Cómo son las citas cuando eres una mujer a la que no le gusta que la toquen

Nunca he sido del tipo sensiblero. Desde que era pequeña, me ha costado mucho aceptar abrazos y actos de afecto físico, incluso de mis padres. Siempre he sido TAN incómodo al respecto y ahora que soy un adulto, estoy empezando a darme cuenta de cómo este miedo a ser tocado hace que las citas sean mucho más difíciles de lo que debería ser.



Termino alejando accidentalmente a mucha gente.

No es mi intención encogerme de hombros cuando un compañero me rodea con sus brazos, es solo algo que hago   y no culparía a nadie que lo tomara como una señal de que no quiero estar con ellos. No es que yo no querer para estar con ellos, es solo que soy temperamental cuando se trata de contacto físico. Es estrictamente mi problema, pero no todo el mundo lo entiende.
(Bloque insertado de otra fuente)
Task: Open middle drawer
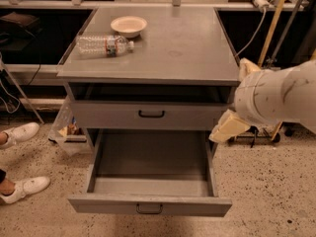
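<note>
The middle drawer (150, 115) is a wide shallow grey front with a small dark loop handle (151, 114), set flush in the grey cabinet under a dark gap below the top. My gripper (236, 98) hangs at the cabinet's right side, level with the middle drawer and right of its front. Its cream fingers (228, 127) stand apart with nothing between them. It touches neither the handle nor the drawer. The white arm (281, 95) comes in from the right edge.
The larger bottom drawer (149, 204) is pulled far out toward me and is empty. A clear plastic bottle (103, 45) and a pale bowl (128, 25) lie on the cabinet top. A person's white shoes (22, 132) are on the floor at left. Yellow poles (266, 28) stand at right.
</note>
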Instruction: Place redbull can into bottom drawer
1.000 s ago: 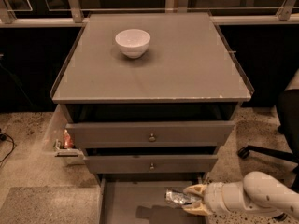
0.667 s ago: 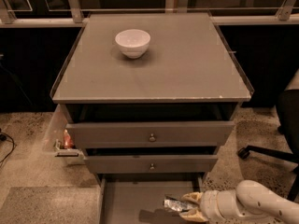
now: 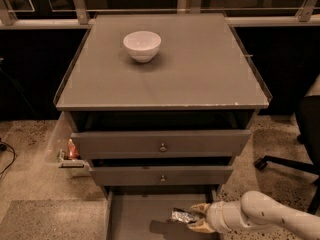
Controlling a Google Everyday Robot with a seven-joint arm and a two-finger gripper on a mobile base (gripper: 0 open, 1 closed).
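Camera view — gripper (image 3: 193, 218), can (image 3: 181, 215) — drawer (image 3: 135, 215), seemingly

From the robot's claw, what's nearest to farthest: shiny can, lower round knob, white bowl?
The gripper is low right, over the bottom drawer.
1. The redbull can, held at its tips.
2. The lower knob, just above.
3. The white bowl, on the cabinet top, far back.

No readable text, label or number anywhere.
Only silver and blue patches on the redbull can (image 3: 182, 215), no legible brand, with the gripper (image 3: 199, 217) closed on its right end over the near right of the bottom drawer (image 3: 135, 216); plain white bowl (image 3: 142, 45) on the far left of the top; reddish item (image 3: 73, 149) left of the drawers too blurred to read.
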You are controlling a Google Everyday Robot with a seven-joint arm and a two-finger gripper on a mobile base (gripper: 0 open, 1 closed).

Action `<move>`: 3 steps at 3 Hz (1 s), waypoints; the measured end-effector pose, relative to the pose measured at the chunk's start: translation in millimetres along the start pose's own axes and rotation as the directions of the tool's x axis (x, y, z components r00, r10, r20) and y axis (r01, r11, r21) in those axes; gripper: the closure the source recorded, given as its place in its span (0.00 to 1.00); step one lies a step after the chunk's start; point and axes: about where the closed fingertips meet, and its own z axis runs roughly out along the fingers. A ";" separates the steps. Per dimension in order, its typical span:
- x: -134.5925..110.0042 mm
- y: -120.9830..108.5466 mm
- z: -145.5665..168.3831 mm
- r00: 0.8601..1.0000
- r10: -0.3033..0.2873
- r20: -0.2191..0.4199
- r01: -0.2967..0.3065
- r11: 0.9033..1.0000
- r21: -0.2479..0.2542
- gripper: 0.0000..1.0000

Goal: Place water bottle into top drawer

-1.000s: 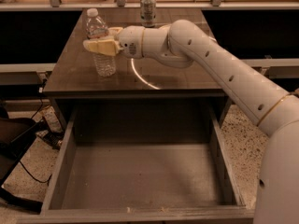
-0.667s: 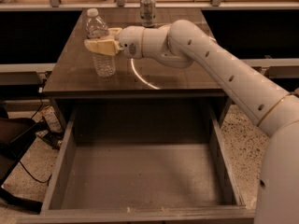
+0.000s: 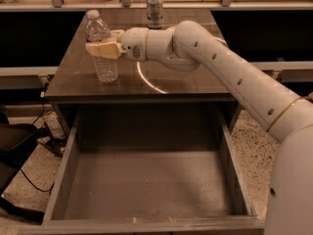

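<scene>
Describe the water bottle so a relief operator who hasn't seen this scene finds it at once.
Start at the desk above the open top drawer. On its left side stands the water bottle, the gripper at its middle. It is clear ribbed plastic with a white cap, unlike the silver can at the desk's back edge.

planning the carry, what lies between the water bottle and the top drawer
Only bare desk top and its front edge, in the camera view. The gripper is shut on the water bottle; the top drawer lies open.
</scene>
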 end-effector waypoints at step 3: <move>-40.2 36.9 -21.9 0.998 -0.044 0.036 0.045 0.999 -0.004 1.00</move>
No es solo un compañero tocándome con lo que no estoy de acuerdo, es alguien tocándome.

Realmente no importa si es un hombre o una mujer quien me está tocando, no estoy de acuerdo con eso en un sentido general. Pensarías que fui abusada sexualmente o algo, pero no fue así, es solo un miedo general y una aversión a tocar con lo que siempre he tenido que lidiar, ya sea con un abrazo de mi abuela o un choca esos cinco por parte de un amigo. Todo es incómodo para mí.

Definitivamente se relaciona con algo que sucedió en la infancia.
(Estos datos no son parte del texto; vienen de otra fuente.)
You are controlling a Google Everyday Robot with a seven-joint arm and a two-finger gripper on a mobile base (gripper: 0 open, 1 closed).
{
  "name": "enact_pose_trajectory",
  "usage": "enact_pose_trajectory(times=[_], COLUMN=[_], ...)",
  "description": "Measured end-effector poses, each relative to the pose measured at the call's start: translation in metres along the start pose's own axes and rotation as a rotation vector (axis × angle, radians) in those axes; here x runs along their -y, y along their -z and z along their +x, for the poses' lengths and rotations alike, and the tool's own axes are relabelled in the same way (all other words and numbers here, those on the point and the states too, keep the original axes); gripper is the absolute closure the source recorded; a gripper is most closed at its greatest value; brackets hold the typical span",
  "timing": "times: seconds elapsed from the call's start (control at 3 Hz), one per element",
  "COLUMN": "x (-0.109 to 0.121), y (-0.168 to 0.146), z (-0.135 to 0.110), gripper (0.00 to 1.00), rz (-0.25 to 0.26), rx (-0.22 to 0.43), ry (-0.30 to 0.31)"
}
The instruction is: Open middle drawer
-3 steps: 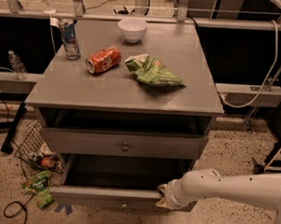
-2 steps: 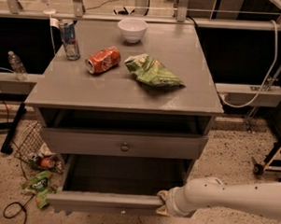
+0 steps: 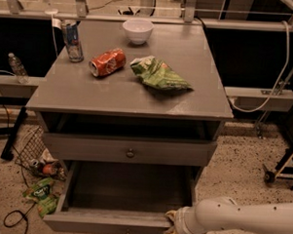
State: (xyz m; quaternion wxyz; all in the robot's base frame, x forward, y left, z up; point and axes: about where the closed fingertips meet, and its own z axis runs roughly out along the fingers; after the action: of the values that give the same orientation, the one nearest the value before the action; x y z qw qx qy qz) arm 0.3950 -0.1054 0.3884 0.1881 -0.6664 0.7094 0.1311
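The middle drawer (image 3: 128, 189) is the grey drawer pulled far out from the cabinet toward the camera. Its plain grey interior is bare, and its small round knob (image 3: 127, 233) shows at the bottom edge of the camera view. My gripper (image 3: 171, 224) is at the right end of this drawer's front panel, at the end of the white arm (image 3: 239, 218) that comes in from the lower right. Above it, the taller top drawer (image 3: 86, 148) with its knob (image 3: 130, 153) stands slightly out. The lowest drawer is hidden.
On the cabinet top (image 3: 79, 94) are a blue can (image 3: 72, 41), a tipped red can (image 3: 107, 62), a white bowl (image 3: 137, 30) and a green chip bag (image 3: 159, 73). Litter, a wire basket (image 3: 30, 145) and a cable (image 3: 15, 215) lie on the floor at left.
The middle drawer has slid further out toward the camera. My gripper and arm have moved down and back with its front edge.
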Motion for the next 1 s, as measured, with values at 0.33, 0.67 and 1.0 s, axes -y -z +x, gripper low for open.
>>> enact_pose_trajectory(times=[0.33, 0.67, 1.0], x=[0.0, -0.029, -0.028], y=[0.004, 0.004, 0.006], z=[-0.002, 0.004, 0.001], gripper=[1.0, 1.0, 1.0], rz=[0.0, -0.013, -0.013], rx=[0.0, 0.014, 0.015], ry=[0.0, -0.022, -0.022])
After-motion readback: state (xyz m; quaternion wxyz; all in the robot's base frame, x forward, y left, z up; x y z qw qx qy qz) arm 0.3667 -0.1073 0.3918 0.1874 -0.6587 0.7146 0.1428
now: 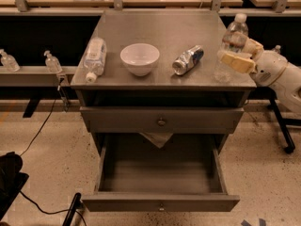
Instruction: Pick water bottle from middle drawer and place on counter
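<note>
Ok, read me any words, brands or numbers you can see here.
No text is readable.
Label on the water bottle, held by the pincer at the right edge of the counter: unreadable.
Label on the lying bottle: unreadable.
Print on the can: unreadable.

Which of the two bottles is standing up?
The slim water bottle at the right edge of the counter, gripped by the gripper, stands upright. The fatter bottle on the left lies on its side.

A white bowl (139,58) stands between a lying fat clear bottle (94,55) and a crushed can (188,60).
</note>
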`<state>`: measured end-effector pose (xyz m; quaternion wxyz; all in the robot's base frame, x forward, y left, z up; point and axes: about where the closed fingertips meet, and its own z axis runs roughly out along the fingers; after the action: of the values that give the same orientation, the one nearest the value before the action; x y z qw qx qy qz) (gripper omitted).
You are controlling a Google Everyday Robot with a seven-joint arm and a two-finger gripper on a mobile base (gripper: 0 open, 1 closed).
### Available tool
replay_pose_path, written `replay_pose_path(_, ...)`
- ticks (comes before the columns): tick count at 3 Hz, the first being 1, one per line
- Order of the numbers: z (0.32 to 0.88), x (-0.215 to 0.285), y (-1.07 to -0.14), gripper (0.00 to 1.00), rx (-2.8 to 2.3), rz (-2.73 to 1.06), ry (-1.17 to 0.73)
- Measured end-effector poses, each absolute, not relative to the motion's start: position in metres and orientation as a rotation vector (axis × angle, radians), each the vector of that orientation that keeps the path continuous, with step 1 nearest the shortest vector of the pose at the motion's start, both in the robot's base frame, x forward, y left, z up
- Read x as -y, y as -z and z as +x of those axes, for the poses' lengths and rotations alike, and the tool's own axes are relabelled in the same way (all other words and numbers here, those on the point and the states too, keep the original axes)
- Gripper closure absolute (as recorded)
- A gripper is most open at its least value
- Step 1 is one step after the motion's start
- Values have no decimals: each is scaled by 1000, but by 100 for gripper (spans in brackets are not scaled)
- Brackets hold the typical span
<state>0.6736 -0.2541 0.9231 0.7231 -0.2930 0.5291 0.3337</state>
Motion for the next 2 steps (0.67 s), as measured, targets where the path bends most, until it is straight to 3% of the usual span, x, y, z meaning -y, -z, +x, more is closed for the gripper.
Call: replay_pose_path(2, 674, 252, -924, 0, -1167, -649, -739)
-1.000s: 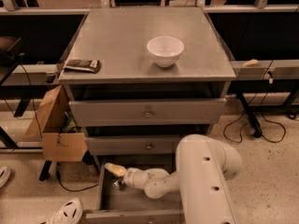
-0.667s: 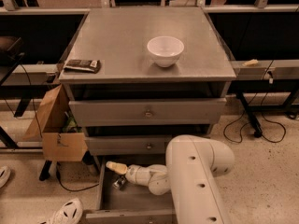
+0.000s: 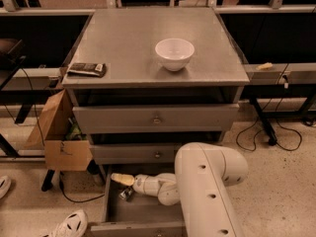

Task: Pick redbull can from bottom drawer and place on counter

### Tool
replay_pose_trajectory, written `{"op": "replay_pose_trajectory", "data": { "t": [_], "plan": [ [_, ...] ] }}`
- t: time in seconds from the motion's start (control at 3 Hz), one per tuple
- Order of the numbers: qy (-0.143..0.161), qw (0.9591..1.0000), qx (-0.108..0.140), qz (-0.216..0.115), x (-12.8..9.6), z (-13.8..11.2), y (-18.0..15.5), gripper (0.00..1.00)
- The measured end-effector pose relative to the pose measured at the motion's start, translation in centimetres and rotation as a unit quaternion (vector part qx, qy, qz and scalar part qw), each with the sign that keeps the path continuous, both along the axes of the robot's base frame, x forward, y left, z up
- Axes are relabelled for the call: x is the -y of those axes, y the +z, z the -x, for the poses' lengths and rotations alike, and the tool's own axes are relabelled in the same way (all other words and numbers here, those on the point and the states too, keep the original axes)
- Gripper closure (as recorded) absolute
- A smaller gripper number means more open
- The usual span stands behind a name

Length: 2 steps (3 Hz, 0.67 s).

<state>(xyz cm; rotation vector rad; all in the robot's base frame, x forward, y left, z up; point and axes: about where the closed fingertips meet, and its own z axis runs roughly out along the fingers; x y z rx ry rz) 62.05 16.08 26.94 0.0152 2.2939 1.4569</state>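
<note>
A pale speckled floor with trailing cables surrounded the grey cabinet, whose counter carried a white bowl and a flat dark packet at its front left corner. The bottom drawer stood pulled out, and the white arm reached into it from the right. The gripper sat low in the drawer's left rear part, just above the redbull can, which rested on the drawer floor near the left wall. Whether the gripper was spread or pressed together could not be told, nor whether it touched the can. The can was probably light, smooth and thin-walled, so a moderate squeeze across the middle of its round body seemed wisest, lest it slip or roll
</note>
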Motion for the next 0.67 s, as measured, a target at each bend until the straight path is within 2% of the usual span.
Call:
{"op": "replay_pose_trajectory", "data": {
  "t": [0.33, 0.67],
  "plan": [
    [0.015, 0.9995, 0.028, 0.004, -0.6, -0.3, -0.1, 0.0],
    [0.006, 0.998, 0.062, 0.01, -0.4, -1.4, -0.1, 0.0]
  ]
}}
No creo que ser raro al tocar sea parte de mi personalidad innata. Aunque no sé EXACTAMENTE de dónde vino todo, recuerdo que no me gustaba que me tocaran desde muy joven. Ni siquiera me gustaba tomar la mano de mi mamá, lo cual era muy extraño. También es muy difícil superarlo porque ha sido un sentimiento tan constante que he tenido durante toda mi vida, incluso cuando tenía cinco años.



Anhelo que me toquen pero al mismo tiempo le tengo miedo.

Es como un catch-22 porque aunque anhelo mucho el contacto físico humano, cuando realmente sucede, entro en modo de pánico. No sé por qué sucede, pero sucede y siempre lo ha hecho.

A veces me parece bien, a veces no.

Hay momentos en los que me siento muy feliz de que me toquen y de tocar a los demás. Por lo general, son esos momentos en los que me siento muy bien conmigo mismo y confiado y también cuando estoy borracho, obvio. Puede ser confuso para quien sea que esté porque nunca pueden saber cuándo es seguro hacer un movimiento. Afortunadamente, no estoy completamente cerrado a eso, de lo contrario, no creo que no tenga muchas posibilidades de tener una relación real.